Last month, Akebia announced that the Committee for Medicinal Products for Human Use (CHMP) of the European Medicines Agency (EMA) adopted a positive opinion recommending the European Commission (EC) to approve Vafseo (vadadustat), for the treatment of symptomatic anaemia associated with CKD in adults on chronic maintenance dialysis. If approved, an EC Marketing Authorization of Vafseo would be applicable to all 27 European Union member states plus Iceland, Norway and Liechtenstein. Akebia is seeking a partner to commercialize vadadustat in Europe.

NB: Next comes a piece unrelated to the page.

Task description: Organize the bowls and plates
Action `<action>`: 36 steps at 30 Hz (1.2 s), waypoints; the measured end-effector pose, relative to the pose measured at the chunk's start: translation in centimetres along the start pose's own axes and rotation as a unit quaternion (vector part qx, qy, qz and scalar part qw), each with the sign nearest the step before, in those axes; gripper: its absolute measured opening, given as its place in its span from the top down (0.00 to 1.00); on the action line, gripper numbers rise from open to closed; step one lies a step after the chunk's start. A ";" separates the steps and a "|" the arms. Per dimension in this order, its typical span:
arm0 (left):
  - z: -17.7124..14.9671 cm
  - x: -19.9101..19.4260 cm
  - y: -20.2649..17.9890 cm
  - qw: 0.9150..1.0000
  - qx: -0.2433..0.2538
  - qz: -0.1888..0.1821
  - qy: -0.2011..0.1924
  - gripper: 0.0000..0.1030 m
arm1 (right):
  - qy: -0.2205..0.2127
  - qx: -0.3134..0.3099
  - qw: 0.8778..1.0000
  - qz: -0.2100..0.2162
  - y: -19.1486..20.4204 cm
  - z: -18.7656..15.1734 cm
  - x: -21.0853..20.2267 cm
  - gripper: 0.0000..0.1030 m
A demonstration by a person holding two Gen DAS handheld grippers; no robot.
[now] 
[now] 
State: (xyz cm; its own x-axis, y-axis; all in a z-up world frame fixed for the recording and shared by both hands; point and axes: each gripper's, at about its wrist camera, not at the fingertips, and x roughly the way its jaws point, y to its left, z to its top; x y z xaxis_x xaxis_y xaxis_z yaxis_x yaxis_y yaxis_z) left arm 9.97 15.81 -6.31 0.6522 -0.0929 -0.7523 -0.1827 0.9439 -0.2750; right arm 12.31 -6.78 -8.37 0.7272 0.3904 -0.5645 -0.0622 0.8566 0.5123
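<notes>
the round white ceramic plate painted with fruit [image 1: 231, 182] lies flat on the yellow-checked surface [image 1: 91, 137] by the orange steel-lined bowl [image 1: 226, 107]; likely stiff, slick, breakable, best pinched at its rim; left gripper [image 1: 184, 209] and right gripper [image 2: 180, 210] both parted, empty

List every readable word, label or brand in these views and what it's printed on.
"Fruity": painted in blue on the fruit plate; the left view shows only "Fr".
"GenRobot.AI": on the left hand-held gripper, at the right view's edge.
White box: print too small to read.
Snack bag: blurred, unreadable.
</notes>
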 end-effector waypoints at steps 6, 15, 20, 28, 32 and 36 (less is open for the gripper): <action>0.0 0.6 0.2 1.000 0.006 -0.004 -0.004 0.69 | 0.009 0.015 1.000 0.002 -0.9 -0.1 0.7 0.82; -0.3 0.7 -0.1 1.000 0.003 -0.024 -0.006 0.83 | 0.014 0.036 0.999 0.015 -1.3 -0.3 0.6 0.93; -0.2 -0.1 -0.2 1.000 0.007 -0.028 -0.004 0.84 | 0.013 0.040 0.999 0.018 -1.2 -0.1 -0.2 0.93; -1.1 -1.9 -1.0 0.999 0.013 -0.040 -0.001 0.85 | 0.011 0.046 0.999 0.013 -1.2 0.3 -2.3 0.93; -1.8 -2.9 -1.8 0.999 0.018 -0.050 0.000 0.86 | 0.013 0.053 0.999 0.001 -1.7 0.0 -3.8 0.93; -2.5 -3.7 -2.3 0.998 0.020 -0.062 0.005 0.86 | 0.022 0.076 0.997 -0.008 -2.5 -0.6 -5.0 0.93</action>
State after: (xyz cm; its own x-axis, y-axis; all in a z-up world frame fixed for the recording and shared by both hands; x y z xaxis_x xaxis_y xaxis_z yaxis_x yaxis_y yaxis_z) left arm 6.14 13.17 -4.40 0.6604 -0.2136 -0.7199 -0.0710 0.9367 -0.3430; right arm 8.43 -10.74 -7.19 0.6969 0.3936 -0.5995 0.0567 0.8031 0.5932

Additionally, Akebia had an important year with several key milestones in 2022 and into early 2023

Achieved Auryxia revenue of $177.1 million representing 24.5% growth versus 2021

Implemented multiple initiatives to reduce costs and create a clear path to positive cash flows from operations supported by Auryxia revenues

Restructured and simplified the Auryxia supply chain, saving significant anticipated cash over a five-year period

Signed a European license agreement with Averoa SAS for the development and commercialization of Auryxia in Europe

Regained the rights from Otsuka Pharmaceutical Co. Ltd. for vadadustat in the U.S., Europe, China, Russia, Canada, Australia, the Middle East, and certain other territories

Assumed responsibility for vadadustat regulatory filings in EMA and ACCESS Consortium countries: U.K., Switzerland and Australia

Submitted a Formal Dispute Resolution Request (FDRR) to the U.S. Food and Drug Administration (FDA), disputing the Complete Response Letter (CRL) for vadadustat received in March 2022; and

Released data from an investigator-sponsored clinical study with the University of Texas Health Sciences Center, Houston (UT Health), evaluating vadadustat for the prevention and treatment of COVID-19 related acute respiratory distress syndrome (ARDS).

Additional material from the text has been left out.